Local Area Network: "Two men have been arrested on charges that they helped establish a secret police outpost in New York City on behalf of the Chinese government, and more than three dozen officers with China's national police force have been charged with using social media to harass dissidents inside the United States, the Justice Department said Monday. The cases, taken together, are part of a series of Justice Department prosecutions in recent years aimed at disrupting Chinese government efforts to locate in America pro-democracy activists and others who are openly critical of Beijing's policies."

+ Forgotten Coup: "In the early days of a brutal 2021 military crackdown on anti-coup protesters in Myanmar, members of the nascent resistance movement began asking 'how many dead bodies' it would take for the world community to act. More than two years on from a coup that installed military rule in the Southeast Asian country, pro-democracy protesters say they have yet to receive an adequate answer." Military violence in Myanmar is worsening amid fierce resistance and international ambivalence.

+ Wrong Block: "He was shot Thursday night when he drove to a home a few blocks away from his own to pick up his twin younger brothers. He didn't have a phone with him and went to the wrong block." Homeowner shoots, injures Black teen who went to wrong house. More from CNN.

+ Dissent Away: "I do not ask this court for anything. I know the verdict. I knew it a year ago when I saw people in black uniforms and black masks running after my car in the rearview mirror. Such is the price for speaking up in Russia today." Russia sentences opposition activist Vladimir Kara-Murza to 25 years in prison. Meanwhile, the U.S. ambassador has visited Wall Street Journal reporter Evan Gershkovich in Russian prison. "He is in good health and remains strong."

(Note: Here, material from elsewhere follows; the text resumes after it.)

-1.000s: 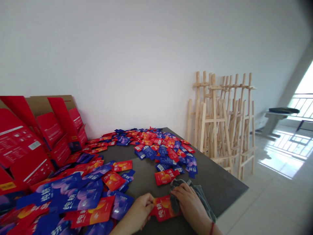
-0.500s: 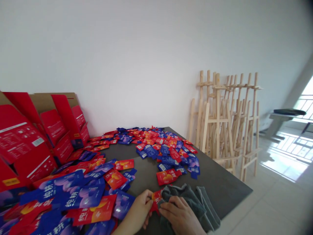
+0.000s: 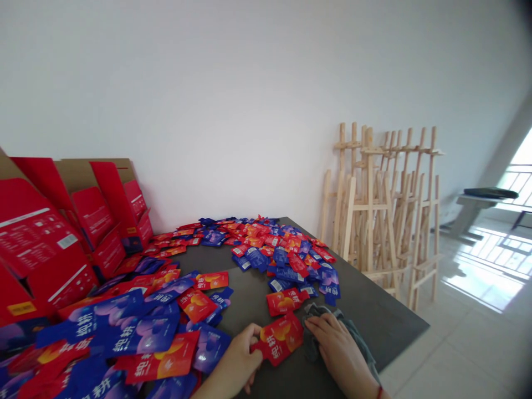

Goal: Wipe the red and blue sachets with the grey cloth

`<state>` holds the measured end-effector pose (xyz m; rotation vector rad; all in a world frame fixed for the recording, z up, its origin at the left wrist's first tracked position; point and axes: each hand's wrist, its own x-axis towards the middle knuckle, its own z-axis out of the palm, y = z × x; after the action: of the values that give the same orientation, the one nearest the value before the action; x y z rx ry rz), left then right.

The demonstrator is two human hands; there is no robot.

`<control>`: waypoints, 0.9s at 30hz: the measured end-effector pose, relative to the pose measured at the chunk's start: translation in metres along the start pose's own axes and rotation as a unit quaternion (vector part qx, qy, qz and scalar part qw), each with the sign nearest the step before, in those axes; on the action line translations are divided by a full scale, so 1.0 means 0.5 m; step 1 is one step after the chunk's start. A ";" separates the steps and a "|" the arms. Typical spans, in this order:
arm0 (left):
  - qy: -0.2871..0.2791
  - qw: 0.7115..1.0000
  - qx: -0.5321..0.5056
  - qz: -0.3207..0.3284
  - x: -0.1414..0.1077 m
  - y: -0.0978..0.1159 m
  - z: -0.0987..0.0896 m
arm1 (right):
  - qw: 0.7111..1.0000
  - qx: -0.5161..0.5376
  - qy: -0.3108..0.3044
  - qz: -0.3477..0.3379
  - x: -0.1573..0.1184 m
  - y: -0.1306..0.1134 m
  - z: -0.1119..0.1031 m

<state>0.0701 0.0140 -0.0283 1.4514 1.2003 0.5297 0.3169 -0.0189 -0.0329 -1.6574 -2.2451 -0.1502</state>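
My left hand pinches the left end of a red sachet printed with orange fruit and white characters. That sachet lies almost flat over the dark table. Just right of it, my right hand presses down on a bunched grey-green cloth, its fingers resting over the fabric. Part of the cloth is hidden under the palm and forearm. Another red sachet lies right behind the held one. To the left of my left hand is a blue sachet at the edge of a heap.
Red and blue sachets are heaped at the left, with a further pile towards the back right. Open red cartons stand along the left side. Wooden easels lean by the wall, beyond the table's right edge.
My right hand has moved right with the cloth, uncovering the red sachet's printed face. The cloth looks more gathered under the hand. My left hand keeps its pinch on the sachet.
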 end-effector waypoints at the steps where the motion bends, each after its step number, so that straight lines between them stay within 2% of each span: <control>1: -0.005 1.000 -0.003 0.003 -0.002 0.001 0.000 | 1.000 0.007 0.002 0.007 0.003 -0.005 -0.006; 3: -0.013 1.000 -0.009 0.006 -0.004 0.001 0.000 | 1.000 0.026 0.009 -0.001 0.011 -0.028 -0.015; 5: -0.023 1.000 -0.019 0.007 -0.003 -0.003 -0.002 | 0.997 0.048 0.014 -0.051 0.019 -0.066 -0.014; 8: -0.036 0.999 -0.030 0.026 0.004 -0.015 -0.007 | 0.983 0.068 0.019 -0.170 0.032 -0.129 0.010; 11: -0.048 0.998 -0.025 0.042 0.011 -0.028 -0.014 | 0.974 0.061 0.044 -0.213 0.044 -0.165 0.040; 15: -0.058 0.997 -0.034 0.036 0.015 -0.032 -0.017 | 0.979 0.054 0.055 -0.190 0.049 -0.156 0.052; 22: -0.045 0.998 -0.042 0.018 0.014 -0.026 -0.011 | 0.997 0.036 0.034 -0.062 0.052 -0.081 0.022; 27: -0.018 0.998 -0.054 -0.009 0.022 -0.031 -0.004 | 1.000 0.026 0.008 -0.010 0.052 -0.036 0.011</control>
<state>0.0666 0.0222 -0.0452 1.3516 1.1392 0.5457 0.2920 0.0008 -0.0274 -1.6015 -2.2343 -0.1088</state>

+ Mob Family: "At stake were more than two dozen residential and commercial properties worth millions of dollars. Anthony Zottola wanted to control them, prosecutors said, and saw his father, Sylvester Zottola, and his older brother, Salvatore, as obstacles." Mobster's son gets life sentence for orchestrating dad's murder.

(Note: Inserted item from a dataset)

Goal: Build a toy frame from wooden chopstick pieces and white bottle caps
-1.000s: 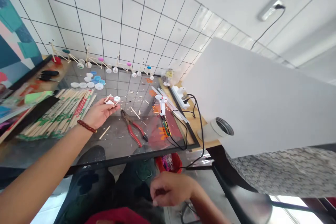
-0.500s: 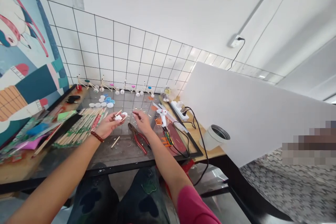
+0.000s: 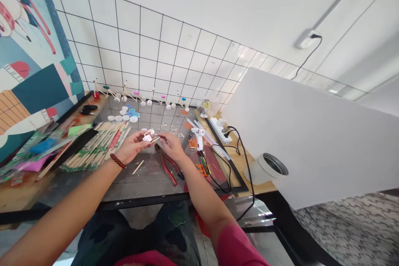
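The left hand (image 3: 133,146) pinches a small cap-and-stick piece (image 3: 147,138) between thumb and fingers, above the tabletop. The right hand (image 3: 171,145) has its fingertips close together at the piece's right side; whether they grip one of its sticks I cannot tell. The piece looks partly assembled: white caps and sticks show, but no coloured cap like those on the seemingly finished stick-and-cap models (image 3: 143,102) along the far edge. Loose bottle caps (image 3: 133,119) and bundled wooden sticks (image 3: 96,145) remain unused to the left. Pliers (image 3: 168,171) lie just below the right hand, the glue gun (image 3: 198,136) farther right.
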The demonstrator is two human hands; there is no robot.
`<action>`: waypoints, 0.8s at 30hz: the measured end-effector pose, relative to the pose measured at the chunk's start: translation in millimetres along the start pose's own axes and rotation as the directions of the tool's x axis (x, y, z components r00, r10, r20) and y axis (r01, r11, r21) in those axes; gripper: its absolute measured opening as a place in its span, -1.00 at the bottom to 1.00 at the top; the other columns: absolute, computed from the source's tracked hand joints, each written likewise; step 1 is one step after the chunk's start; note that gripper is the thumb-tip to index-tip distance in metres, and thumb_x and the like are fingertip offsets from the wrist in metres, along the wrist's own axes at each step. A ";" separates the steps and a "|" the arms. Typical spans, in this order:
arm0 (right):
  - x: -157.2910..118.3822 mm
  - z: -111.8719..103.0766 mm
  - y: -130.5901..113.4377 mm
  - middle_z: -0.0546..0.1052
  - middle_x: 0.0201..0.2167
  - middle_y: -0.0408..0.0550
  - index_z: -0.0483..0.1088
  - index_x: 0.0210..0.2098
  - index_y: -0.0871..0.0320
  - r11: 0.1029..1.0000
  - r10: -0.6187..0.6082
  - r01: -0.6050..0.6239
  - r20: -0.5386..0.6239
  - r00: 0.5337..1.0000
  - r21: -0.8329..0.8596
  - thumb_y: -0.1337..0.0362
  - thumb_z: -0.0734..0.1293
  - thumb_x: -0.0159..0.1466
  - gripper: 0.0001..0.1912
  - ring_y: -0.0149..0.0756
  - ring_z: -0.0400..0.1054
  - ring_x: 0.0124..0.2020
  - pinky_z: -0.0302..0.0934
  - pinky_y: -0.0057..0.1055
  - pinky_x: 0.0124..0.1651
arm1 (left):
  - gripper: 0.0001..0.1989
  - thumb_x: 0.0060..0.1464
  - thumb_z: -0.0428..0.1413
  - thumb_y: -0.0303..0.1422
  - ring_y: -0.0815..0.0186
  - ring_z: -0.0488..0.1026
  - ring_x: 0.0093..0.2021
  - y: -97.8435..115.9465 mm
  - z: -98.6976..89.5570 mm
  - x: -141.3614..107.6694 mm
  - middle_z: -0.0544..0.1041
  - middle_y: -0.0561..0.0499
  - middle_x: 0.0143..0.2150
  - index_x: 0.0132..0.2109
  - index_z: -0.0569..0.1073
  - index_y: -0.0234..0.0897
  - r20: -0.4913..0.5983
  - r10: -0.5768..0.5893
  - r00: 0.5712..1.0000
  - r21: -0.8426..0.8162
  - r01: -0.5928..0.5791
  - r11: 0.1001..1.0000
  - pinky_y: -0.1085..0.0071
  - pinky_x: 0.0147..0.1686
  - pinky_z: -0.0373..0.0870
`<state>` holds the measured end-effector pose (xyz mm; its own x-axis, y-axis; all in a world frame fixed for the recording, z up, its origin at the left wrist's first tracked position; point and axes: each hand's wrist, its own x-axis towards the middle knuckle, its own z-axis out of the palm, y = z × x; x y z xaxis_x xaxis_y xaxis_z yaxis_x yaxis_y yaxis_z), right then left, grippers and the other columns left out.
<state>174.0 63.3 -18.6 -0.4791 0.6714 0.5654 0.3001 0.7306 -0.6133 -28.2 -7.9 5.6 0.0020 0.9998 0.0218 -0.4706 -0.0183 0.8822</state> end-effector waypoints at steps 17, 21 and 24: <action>-6.4 -13.6 -26.4 0.55 -0.46 -0.12 0.59 -0.28 0.13 0.999 -0.041 0.034 0.194 0.980 0.038 0.29 0.31 0.35 -0.82 -0.33 0.37 -0.41 0.25 -0.39 -0.17 | -0.38 -0.34 0.54 -0.55 0.35 0.58 -0.25 -4.4 8.2 -5.1 0.65 -0.02 -0.14 -0.03 0.61 -0.26 -0.023 -0.091 0.996 0.061 0.092 0.994 0.45 -0.26 0.57; -9.4 -16.7 -30.1 0.55 -0.43 -0.13 0.59 -0.30 0.18 0.954 0.100 -0.168 0.267 0.958 0.246 0.21 0.35 0.34 -0.79 -0.34 0.36 -0.37 0.25 -0.41 -0.19 | -0.33 -0.34 0.54 -0.53 0.34 0.57 -0.27 -5.4 6.6 -5.8 0.64 -0.02 -0.15 0.02 0.60 -0.26 0.025 -0.091 0.996 0.092 0.089 0.992 0.41 -0.23 0.57; -10.5 -17.5 -30.1 0.53 -0.45 -0.15 0.58 -0.29 0.18 0.898 0.121 -0.256 0.361 0.925 0.357 0.17 0.37 0.33 -0.78 -0.35 0.35 -0.38 0.23 -0.43 -0.22 | -0.32 -0.33 0.54 -0.53 0.31 0.58 -0.27 -3.9 8.5 -7.5 0.65 -0.03 -0.17 0.04 0.60 -0.25 0.087 -0.091 0.992 0.116 0.081 0.990 0.38 -0.24 0.59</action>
<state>184.4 36.3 3.6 -0.7045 0.6643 0.2499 0.0981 0.4398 -0.8927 -18.9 -15.4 6.0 0.1218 0.9924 -0.0177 -0.3632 0.0612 0.9297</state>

+ Control (Cob)alt Delete: "Only 25 percent of the cobalt Apple used last year was recycled. While thats's up from 13 percent in 2021, that makes the new target more ambitious than others." Apple's batteries will use 100 percent recycled cobalt by 2025.

+ Old Man and the C: "Italian police scooped up two tons of cocaine, wrapped in protective plastic and bobbing in the sea off eastern Sicily."

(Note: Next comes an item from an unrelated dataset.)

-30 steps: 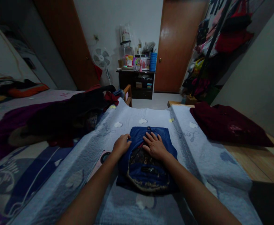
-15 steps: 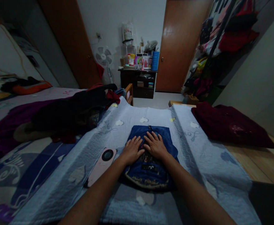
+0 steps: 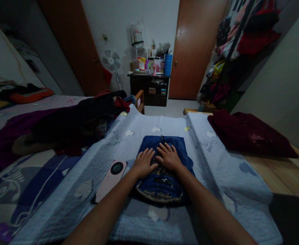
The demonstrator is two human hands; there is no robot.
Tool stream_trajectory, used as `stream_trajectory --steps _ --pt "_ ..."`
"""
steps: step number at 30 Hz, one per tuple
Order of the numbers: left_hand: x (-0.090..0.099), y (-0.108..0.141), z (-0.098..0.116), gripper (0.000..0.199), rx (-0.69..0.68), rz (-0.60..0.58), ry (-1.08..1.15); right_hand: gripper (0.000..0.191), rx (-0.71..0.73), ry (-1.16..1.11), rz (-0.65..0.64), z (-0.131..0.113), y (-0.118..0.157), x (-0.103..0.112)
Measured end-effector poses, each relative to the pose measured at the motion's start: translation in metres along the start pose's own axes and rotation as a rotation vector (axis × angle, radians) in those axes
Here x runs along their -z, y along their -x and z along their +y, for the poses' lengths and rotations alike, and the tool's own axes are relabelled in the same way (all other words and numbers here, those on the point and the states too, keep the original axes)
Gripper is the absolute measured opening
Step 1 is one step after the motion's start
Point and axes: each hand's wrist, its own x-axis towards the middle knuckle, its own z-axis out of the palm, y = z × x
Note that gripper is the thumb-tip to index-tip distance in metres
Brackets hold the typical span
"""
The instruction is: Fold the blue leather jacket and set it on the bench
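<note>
A folded blue garment (image 3: 162,189) with a dark printed patch and a pale frayed edge lies flat on the light blue cloth (image 3: 205,160). On its left part rests my left hand (image 3: 144,164), palm down with the fingers spread. My right hand (image 3: 169,157) lies flat on the garment's middle, fingers apart, close beside the left one. Neither hand grips anything. Left of my left forearm is a pink phone (image 3: 110,180) with a round black camera ring.
A folded dark red garment (image 3: 251,136) sits at the right on a wooden surface (image 3: 272,170). Dark clothes (image 3: 70,122) are heaped at the left. Beyond the cloth stand a wooden chair (image 3: 140,102), a white fan (image 3: 112,61) and a dark cabinet (image 3: 149,90).
The camera view has shifted very slightly. Both hands remain on the blue garment in nearly the same place.
</note>
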Motion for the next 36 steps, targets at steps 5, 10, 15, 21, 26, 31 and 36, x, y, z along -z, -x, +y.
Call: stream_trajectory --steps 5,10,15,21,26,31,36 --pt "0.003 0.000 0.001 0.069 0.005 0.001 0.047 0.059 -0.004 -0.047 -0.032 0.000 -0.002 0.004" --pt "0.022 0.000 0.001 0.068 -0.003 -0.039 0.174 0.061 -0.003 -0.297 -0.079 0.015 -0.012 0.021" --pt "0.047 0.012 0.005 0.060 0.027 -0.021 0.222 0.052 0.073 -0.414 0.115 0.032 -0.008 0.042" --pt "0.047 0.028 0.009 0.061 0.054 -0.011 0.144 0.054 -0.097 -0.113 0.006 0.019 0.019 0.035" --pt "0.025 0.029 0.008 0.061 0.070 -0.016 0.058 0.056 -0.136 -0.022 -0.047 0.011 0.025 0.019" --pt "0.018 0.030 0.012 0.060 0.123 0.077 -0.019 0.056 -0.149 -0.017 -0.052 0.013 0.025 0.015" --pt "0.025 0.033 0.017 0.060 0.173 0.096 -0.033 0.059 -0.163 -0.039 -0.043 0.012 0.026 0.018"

+ Masked Singer: It "has played almost 14,000 performances to audiences of over 20 million, grossing over $1.3 billion. An estimated 6,500 people have been employed by the production – including over 400 actors – and it takes a cast, orchestra and crew of 125 to put on the show. On Monday, it will all be over." 'Phantom of the Opera' takes a final Broadway bow.


Bottom of the News

"Surely you've heard of the Gate Appreciation Society, a Facebook group with 118,000 members. The Ynys Llanddwyn gate has gone down so beautifully with the society that a photo of it has 42,000 likes." Is this the world's greatest gate?

+ "Announcers from visiting teams at Oakland-Alameda County Coliseum have been unable to use the visiting broadcast booth this season because a possum is 'living inside its walls.'" (The saddest part is that when the possum shows its head at an A's game, attendance doubles.)

+ "Park officials said just before 2 p.m. Sunday, a 13-year-old boy climbed into a claw machine known as the Cosmic XL Bonus Game in an attempt to steal." I checked YouTube and apparently climbing into claw machines is a thing.